• REQUIRED WORK
Please take the records that follow and repeat exactly the lines starting with the line with "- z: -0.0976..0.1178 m" and going on through the line with "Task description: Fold".

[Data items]
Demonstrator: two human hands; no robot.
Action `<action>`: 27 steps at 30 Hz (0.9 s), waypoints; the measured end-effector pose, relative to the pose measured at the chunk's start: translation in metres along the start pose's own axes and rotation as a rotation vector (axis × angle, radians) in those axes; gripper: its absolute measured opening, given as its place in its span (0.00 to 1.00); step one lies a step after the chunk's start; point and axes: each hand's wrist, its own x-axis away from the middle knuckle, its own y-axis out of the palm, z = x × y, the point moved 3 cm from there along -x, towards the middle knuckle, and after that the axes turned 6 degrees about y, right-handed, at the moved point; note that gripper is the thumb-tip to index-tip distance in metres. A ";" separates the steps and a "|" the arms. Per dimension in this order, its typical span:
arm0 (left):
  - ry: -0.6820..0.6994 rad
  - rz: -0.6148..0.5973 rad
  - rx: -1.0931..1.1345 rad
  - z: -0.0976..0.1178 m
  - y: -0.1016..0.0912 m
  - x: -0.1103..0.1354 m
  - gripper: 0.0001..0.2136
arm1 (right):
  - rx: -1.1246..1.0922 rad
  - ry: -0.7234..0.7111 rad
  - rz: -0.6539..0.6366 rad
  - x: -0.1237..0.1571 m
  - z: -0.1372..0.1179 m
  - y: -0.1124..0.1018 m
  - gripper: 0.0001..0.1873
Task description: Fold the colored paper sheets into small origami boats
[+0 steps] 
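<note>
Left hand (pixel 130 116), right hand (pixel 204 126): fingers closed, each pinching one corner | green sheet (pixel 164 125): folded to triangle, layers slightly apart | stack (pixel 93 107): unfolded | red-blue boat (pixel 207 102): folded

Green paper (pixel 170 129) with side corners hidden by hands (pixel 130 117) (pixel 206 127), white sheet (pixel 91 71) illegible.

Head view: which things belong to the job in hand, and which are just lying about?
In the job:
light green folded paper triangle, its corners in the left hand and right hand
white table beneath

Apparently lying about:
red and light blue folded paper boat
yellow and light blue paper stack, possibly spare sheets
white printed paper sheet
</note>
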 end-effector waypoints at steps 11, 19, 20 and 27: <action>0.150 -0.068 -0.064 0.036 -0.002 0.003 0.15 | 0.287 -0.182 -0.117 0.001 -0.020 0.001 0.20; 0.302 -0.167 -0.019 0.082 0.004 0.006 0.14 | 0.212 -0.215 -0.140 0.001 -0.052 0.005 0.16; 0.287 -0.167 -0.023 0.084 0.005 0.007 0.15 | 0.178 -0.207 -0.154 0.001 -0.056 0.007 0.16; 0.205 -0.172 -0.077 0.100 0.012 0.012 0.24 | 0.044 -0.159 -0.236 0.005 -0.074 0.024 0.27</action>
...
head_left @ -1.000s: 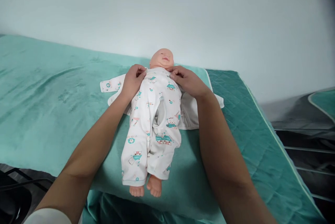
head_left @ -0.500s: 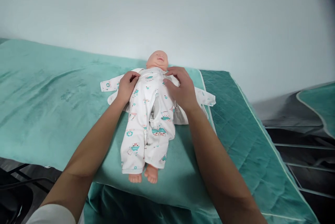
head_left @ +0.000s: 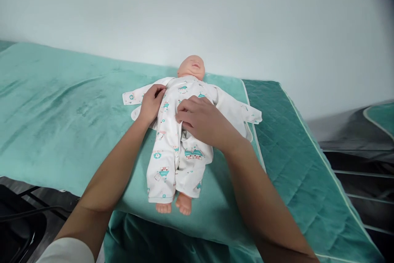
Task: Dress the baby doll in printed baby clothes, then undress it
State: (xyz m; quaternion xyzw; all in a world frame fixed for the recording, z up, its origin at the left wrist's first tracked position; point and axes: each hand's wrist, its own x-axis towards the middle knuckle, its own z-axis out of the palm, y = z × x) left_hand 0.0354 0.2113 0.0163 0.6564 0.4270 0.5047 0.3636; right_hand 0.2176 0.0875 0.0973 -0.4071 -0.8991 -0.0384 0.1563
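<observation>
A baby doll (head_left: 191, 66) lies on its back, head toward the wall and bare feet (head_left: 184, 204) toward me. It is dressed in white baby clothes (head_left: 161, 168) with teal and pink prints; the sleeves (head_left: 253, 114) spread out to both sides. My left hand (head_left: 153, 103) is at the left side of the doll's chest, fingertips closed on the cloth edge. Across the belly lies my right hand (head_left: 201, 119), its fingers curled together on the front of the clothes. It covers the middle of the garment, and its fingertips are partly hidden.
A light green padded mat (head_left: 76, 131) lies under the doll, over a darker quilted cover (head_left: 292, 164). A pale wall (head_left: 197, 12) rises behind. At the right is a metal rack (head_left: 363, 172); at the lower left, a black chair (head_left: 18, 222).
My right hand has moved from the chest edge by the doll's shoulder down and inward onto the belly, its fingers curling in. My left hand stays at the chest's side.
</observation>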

• EXPECTED OUTPUT
  - z: -0.0976..0.1178 m
  - y: -0.1016..0.0912 m
  - x: -0.1103..0.1354 m
  - gripper: 0.0001..0.2136
arm1 (right):
  - rx: -1.1246..1.0922 rad
  - ry: -0.7234..0.7111 rad
  - rz: -0.6539..0.6366 rad
  - x: -0.1237..0.1571 m
  - z: -0.1372..0.1179 m
  - y: -0.1124..0.1018 m
  - gripper: 0.0001..0.1873
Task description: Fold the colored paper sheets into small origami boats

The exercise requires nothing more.